I try to hash a string using SHA256, I'm using the following code:
using System;
using System.Security.Cryptography;
using System.Text;
public class Hash
{
public static string getHashSha256(string text)
{
byte[] bytes = Encoding.Unicode.GetBytes(text);
SHA256Managed hashstring = new SHA256Managed();
byte[] hash = hashstring.ComputeHash(bytes);
string hashString = string.Empty;
foreach (byte x in hash)
{
hashString += String.Format("{0:x2}", x);
}
return hashString;
}
}
However, this code gives significantly different results compared to my friends php, as well as online generators (such as This generator)

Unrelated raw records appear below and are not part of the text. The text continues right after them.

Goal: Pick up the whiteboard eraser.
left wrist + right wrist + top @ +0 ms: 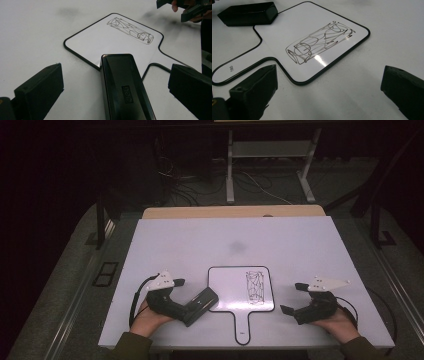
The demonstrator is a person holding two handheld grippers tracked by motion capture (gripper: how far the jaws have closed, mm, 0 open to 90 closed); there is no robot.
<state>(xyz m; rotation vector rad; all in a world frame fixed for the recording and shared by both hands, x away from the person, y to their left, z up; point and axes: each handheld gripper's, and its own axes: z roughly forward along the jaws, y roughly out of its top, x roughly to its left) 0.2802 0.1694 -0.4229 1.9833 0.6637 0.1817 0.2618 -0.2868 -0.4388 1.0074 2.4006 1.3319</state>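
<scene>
Small handled whiteboard (235, 292) flat on the white surface (200, 245), at about 6 o'clock of it, handle toward the near edge; black scribble (254, 286) on its right half. Black eraser (201, 305) lying at 9 o'clock of the whiteboard, far end resting on the board's left edge, near end on the surface.

Left tongs (112, 87) spread wide, eraser between the jaws, gaps visible on both sides: not gripped. Right tongs (295, 298) also spread, nothing between them, parked at 3 o'clock of the whiteboard, well apart from it.

Risks noted:
- Glossy, tapered eraser casing: likely to squirt forward if clamped off-centre or too near its end.
- Whiteboard unsecured: likely to slide or spin under a wiping stroke unless pinned at handle or edge by the right tongs.
- Eraser straddling the board's rim: tilted pad, partial contact, streaks left behind.
- Scribble at the far side from the eraser: long reach across, smear possible.
</scene>
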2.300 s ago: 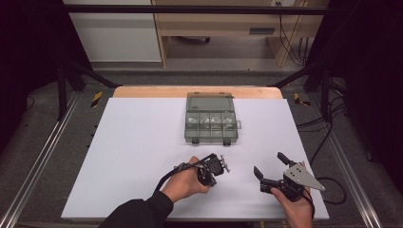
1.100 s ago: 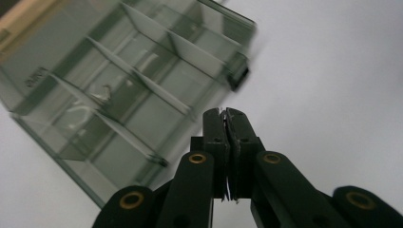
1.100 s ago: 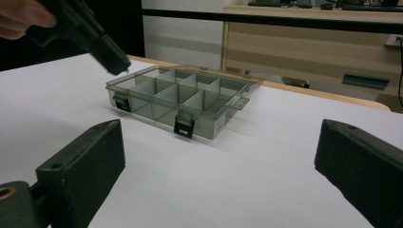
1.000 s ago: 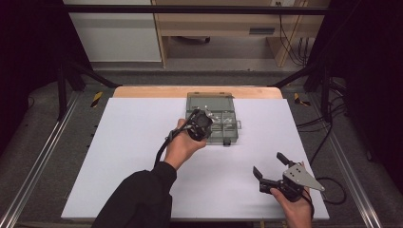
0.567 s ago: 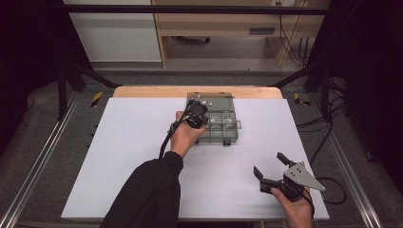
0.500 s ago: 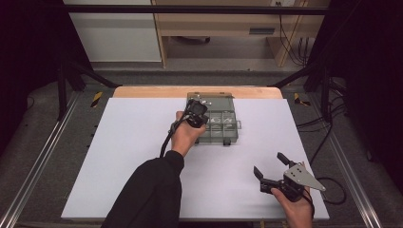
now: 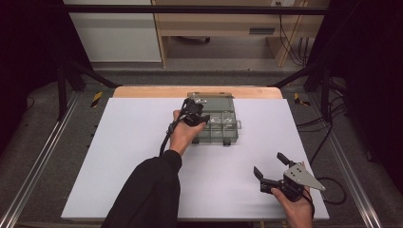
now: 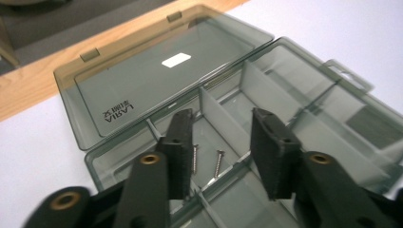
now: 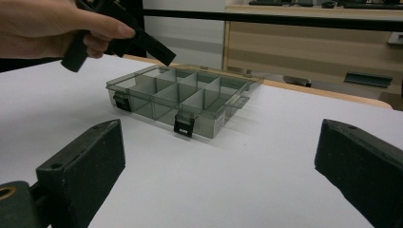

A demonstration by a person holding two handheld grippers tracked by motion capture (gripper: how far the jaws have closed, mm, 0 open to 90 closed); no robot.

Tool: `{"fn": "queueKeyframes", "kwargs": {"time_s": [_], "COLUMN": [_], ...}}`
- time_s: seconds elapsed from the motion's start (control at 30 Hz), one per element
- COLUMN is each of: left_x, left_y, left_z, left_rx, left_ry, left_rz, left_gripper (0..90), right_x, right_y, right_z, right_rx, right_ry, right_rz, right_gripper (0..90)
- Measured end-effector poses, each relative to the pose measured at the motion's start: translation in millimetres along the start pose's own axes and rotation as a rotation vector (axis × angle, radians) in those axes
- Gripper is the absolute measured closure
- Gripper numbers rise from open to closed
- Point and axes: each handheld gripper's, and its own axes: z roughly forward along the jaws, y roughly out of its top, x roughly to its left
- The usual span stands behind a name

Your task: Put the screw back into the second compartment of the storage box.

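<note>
A smoky clear organiser box (image 7: 222, 128) lies at the back middle of the white table, its lid (image 8: 161, 80) folded open and flat. My left gripper (image 7: 192, 113) hovers over the box's left side, pointing down into a compartment. Its jaws (image 8: 221, 140) have just been opening and now stand apart with nothing between the pads. Two small screws (image 8: 217, 164) lie on the compartment floor below them. My right gripper (image 7: 269, 165) rests near the front right edge of the table, open and empty. In the right gripper view its wide jaws (image 9: 223, 161) face the box (image 9: 180, 102) and the left gripper (image 9: 142, 42).
The white tabletop (image 7: 123, 156) lies on a wooden board (image 7: 142, 91) that shows along the back. Metal rails (image 7: 38, 166) run along both sides. A cable (image 7: 332, 187) trails from the right gripper. The box's other compartments (image 8: 294, 109) look bare.
The left hand has gone from the table's front middle up to the box, then shifted a little over its left side and lower. The right gripper has stayed put.
</note>
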Motion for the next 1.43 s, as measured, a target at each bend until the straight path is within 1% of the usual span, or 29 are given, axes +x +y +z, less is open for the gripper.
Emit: {"fn": "queueKeyframes", "kwargs": {"time_s": [0.03, 0.1, 0.13, 0.2, 0.23, 0.27, 0.33, 0.4, 0.43, 0.53, 0.57, 0.67, 0.7, 0.73, 0.77, 0.87, 0.93, 0.97, 1.03, 1.1, 1.13, 1.3, 1.37, 1.43], "left_x": [-0.2, -0.8, -1.8, -3.6, -3.6, -3.3, -3.2, -1.8, -1.2, 1.7, 3.2, 10.0, 13.4, 15.8, 18.0, 24.5, 28.3, 29.9, 31.9, 32.9, 32.9, 31.0, 30.5, 32.6], "left_y": [-2.5, -9.0, -13.4, -24.4, -30.2, -36.1, -48.7, -62.1, -68.7, -87.7, -93.7, -110.2, -118.5, -125.4, -132.2, -149.7, -159.0, -163.0, -170.6, -178.5, -182.5, -202.4, -212.1, -217.0], "left_z": [-6.6, -18.8, -25.5, -40.7, -48.4, -56.4, -71.4, -86.6, -94.0, -114.3, -121.0, -140.9, -149.0, -155.0, -160.6, -176.1, -184.2, -187.8, -193.5, -198.8, -201.4, -213.6, -217.0, -219.3], "left_rx": [-0.015, -0.021, -0.025, -0.063, -0.078, -0.086, -0.119, -0.156, -0.170, -0.202, -0.214, -0.259, -0.284, -0.299, -0.313, -0.345, -0.378, -0.389, -0.406, -0.429, -0.442, -0.494, -0.506, -0.519], "left_ry": [0.001, -0.021, -0.021, -0.018, -0.017, -0.018, -0.014, -0.019, -0.028, -0.044, -0.045, -0.038, -0.031, -0.029, -0.025, -0.004, 0.004, 0.006, 0.012, 0.013, 0.014, 0.023, 0.021, 0.017], "left_rz": [0.006, 0.002, 0.006, 0.018, 0.020, 0.023, 0.021, 0.029, 0.029, 0.063, 0.068, 0.066, 0.050, 0.036, 0.031, 0.040, 0.035, 0.032, 0.040, 0.028, 0.022, 0.021, 0.019, 0.014], "left_gripper": [53.4, 44.2, 40.0, 33.0, 30.7, 27.1, 19.6, 15.2, 13.2, 8.5, 6.8, 5.7, 5.5, 5.5, 5.5, 5.1, 4.7, 4.4, 3.6, 2.7, 2.7, 2.0, 1.5, 1.3], "right_x": [0.4, 0.8, 1.1, 1.4, 1.3, 1.5, 2.1, 2.4, 2.2, 1.4, 1.4, 0.8, 0.6, 0.6, 0.7, 0.7, 1.2, 1.4, 1.6, 1.0, 0.5, -2.6, -2.7, -3.3], "right_y": [0.0, 0.1, -0.1, 0.1, 0.3, 0.4, 0.1, 0.2, -0.1, -0.5, -0.5, -0.6, -0.7, -0.8, -0.8, -0.8, -0.3, -0.1, 0.5, 1.0, 1.2, 1.8, 1.8, 2.1], "right_z": [0.2, 0.6, 0.8, 1.0, 1.2, 1.8, 2.7, 2.8, 3.2, 4.5, 4.9, 5.5, 5.8, 5.9, 6.0, 7.8, 8.1, 8.3, 8.7, 8.2, 7.9, 7.1, 6.3, 6.2], "right_rx": [0.001, 0.003, 0.004, 0.004, 0.004, 0.007, 0.008, 0.015, 0.013, 0.018, 0.018, 0.018, 0.016, 0.020, 0.022, 0.021, 0.027, 0.025, 0.020, 0.021, 0.020, 0.009, 0.006, 0.003], "right_ry": [0.000, -0.001, -0.003, -0.006, -0.005, -0.008, -0.010, -0.013, -0.013, -0.016, -0.017, -0.015, -0.017, -0.018, -0.018, -0.016, -0.014, -0.013, -0.014, -0.016, -0.013, -0.017, -0.018, -0.018], "right_rz": [0.000, -0.007, -0.008, -0.006, -0.008, -0.008, -0.012, -0.015, -0.015, -0.019, -0.016, -0.019, -0.021, -0.020, -0.017, -0.020, -0.025, -0.028, -0.029, -0.028, -0.022, -0.009, -0.005, -0.004], "right_gripper": [2.9, 2.9, 2.8, 2.7, 2.6, 2.6, 2.5, 2.5, 2.6, 2.5, 2.5, 2.5, 2.5, 2.5, 2.5, 2.5, 2.5, 2.5, 2.5, 2.5, 2.4, 2.4, 2.4, 2.4]}}
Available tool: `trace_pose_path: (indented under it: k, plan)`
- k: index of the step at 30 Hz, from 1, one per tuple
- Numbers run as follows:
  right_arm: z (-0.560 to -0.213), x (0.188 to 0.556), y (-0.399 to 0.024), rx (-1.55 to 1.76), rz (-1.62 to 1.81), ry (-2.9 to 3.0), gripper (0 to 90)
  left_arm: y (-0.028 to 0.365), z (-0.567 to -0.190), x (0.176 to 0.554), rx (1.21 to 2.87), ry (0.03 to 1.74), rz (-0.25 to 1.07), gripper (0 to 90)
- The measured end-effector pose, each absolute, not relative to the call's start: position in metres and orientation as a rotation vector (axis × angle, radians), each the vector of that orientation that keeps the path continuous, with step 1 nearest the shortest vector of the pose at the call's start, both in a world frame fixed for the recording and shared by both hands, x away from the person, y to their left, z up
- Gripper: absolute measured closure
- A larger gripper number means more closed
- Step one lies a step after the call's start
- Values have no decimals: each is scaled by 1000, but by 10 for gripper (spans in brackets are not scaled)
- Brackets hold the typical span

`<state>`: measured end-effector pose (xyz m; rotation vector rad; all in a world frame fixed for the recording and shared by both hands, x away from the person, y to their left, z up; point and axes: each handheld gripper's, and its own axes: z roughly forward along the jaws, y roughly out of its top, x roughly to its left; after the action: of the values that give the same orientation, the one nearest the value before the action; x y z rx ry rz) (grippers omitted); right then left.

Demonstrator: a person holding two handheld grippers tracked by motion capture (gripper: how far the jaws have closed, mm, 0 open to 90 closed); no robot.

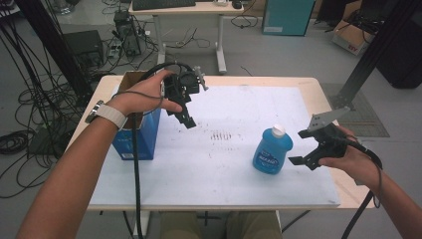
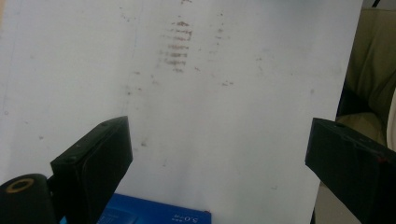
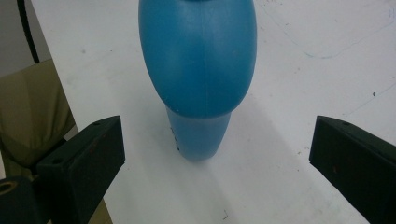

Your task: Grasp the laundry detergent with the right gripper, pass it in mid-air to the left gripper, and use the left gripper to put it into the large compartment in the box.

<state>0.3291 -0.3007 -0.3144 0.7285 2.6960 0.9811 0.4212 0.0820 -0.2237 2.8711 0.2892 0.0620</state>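
Note:
A blue bottle (image 1: 271,150) with a white cap stands upright on the white table sheet (image 1: 229,164), right of centre. My right gripper (image 1: 298,159) is open just to the right of it, jaws pointing at its side without touching. In the right gripper view the blue bottle (image 3: 198,70) stands straight ahead between the spread jaws. A blue cardboard box (image 1: 137,134) with open flaps stands at the table's left. My left gripper (image 1: 185,119) hangs open above the sheet beside that box, empty; the left gripper view looks down on a corner of the blue box (image 2: 154,217).
Dark smudges (image 1: 222,135) mark the sheet's middle. Cables trail from both grippers toward the near edge. Beyond the table stand a desk (image 1: 184,10), a teal bin (image 1: 288,17), boxes and floor cables. A black post (image 1: 370,55) rises at the far right.

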Motion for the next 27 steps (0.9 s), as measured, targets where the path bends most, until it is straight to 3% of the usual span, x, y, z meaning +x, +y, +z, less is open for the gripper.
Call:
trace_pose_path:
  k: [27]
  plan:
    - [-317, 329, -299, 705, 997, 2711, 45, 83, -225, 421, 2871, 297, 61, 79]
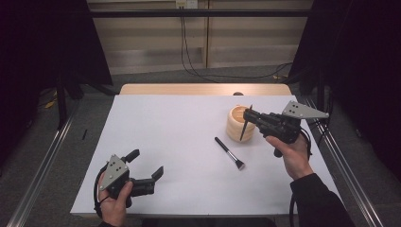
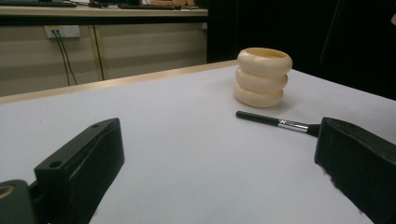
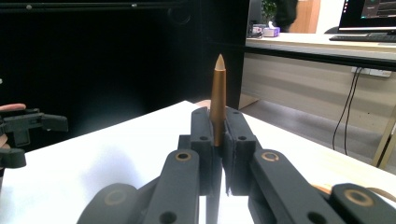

Does anyone know what the error is? Different bases?
Encoding.Unicode
is Microsoft's misleading name for UTF-16 (a double-wide encoding, used in the Windows world for historical reasons but not used by anyone else). http://msdn.microsoft.com/en-us/library/system.text.encoding.unicode.aspx
If you inspect your bytes
array, you'll see that every second byte is 0x00
(because of the double-wide encoding).
You should be using Encoding.UTF8.GetBytes
instead.
But also, you will see different results depending on whether or not you consider the terminating '\0'
byte to be part of the data you're hashing. Hashing the two bytes "Hi"
will give a different result from hashing the three bytes "Hi"
. You'll have to decide which you want to do. (Presumably you want to do whichever one your friend's PHP code is doing.)
For ASCII text, Encoding.UTF8
will definitely be suitable. If you're aiming for perfect compatibility with your friend's code, even on non-ASCII inputs, you'd better try a few test cases with non-ASCII characters such as é
and 家
and see whether your results still match up. If not, you'll have to figure out what encoding your friend is really using; it might be one of the 8-bit "code pages" that used to be popular before the invention of Unicode. (Again, I think Windows is the main reason that anyone still needs to worry about "code pages".)